Cusco Stories and Tips

Aldea Yanapay: Learning to Live Differently

Everyone talks about making a difference. It’s easy to become disillusioned into believing that talking is enough. The school of Aldea Yanapay is one of those rare exceptions, where words like love and peace are lived out every day.

Upon arriving in Cusco, Peru, it’s difficult to ignore the children. The sleepy-eyed boy relentlessly peddling cigarettes and gum, even at two in the morning; the sun-weathered girl in traditional dress, baby goat in arms, offering a forced smile for visitors’ cameras; the abandoned child crying on the side of the road as tourist buses roll by. These are just the visible faces.

Aldea Yanapay works to alleviate the social injustices faced by the children of Cusco. Directed by 28-year-old Yuri Barrio De Mendoza, the school provides a haven of love, creativity, and learning for the youth of the city. In existence for only 3 years, it has already impacted the lives of over three hundred children and forty volunteers.

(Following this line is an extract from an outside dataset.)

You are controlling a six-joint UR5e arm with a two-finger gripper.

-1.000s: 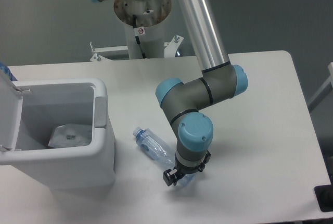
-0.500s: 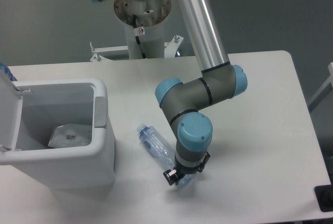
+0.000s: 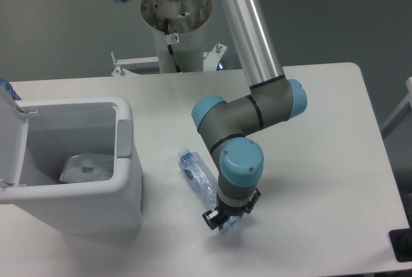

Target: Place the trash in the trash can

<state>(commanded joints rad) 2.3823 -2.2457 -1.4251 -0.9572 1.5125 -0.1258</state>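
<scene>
Clear bluish plastic, the bottle [image 3: 198, 178] lies slanted on the tabletop [image 3: 309, 161], cap toward the trash can [image 3: 125, 180]. The hand [image 3: 222, 220] is clamped on its lower end. The whitish bag [image 3: 87, 167] is inside the can.

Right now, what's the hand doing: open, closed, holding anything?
Hand: closed on the base end of the clear bottle, which lies tilted over the table, cap toward the trash can; the fingers themselves are mostly hidden under the wrist.

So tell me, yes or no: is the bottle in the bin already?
No, the bottle lies on the table beside the bin.
</scene>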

Volunteers offer what they can of their time; some stay for a few days, others for as long as a year. Aldea Yanapay recognizes the skills of each volunteer, and everything from English lessons to musical performances to capoeira classes is appreciated. Anyone can work here, and all are welcomed with hugs and kisses into the Yanapay family.

The children come to the Aldea after regular public school to learn about another way of life. Whether working on homework, playing games, doing crafts, or studying English, they practice tolerance, respect, and freedom.

Many of the students at the school experience various forms of violence and intolerance on a daily basis. At the Aldea, they learn to communicate instead of verbally abuse and embrace one another instead of fight. Through the absence of gender stereotypes, this next generation receives the tools to actively work against the status quo of machismo. Every day, Juan Carlos showers the volunteers with hugs and kisses. Jhon eagerly anticipates knitting class. Boys painting flowers on each others’ faces are a common sight; here, love and creativity know no boundaries.

In an egalitarian world, the children are treated with the respect of adults, cultivating responsibility towards one another and the world. Daily tea-time discussions, led by the director, Yuri, break down the inferiority complex that has been imposed on these children throughout their lives. Like every other human being, they deserve respect.

Though everything that the students at the Aldea learn is valuable, what immediately strikes visitors is the abundance of love and compassion that emanates from this place. All the children know how to hug and kiss, and this school gives them the freedom to do so without fear. The volunteers quickly learn to do the same. Like the children, anyone who enters this world learns how to live another way of life.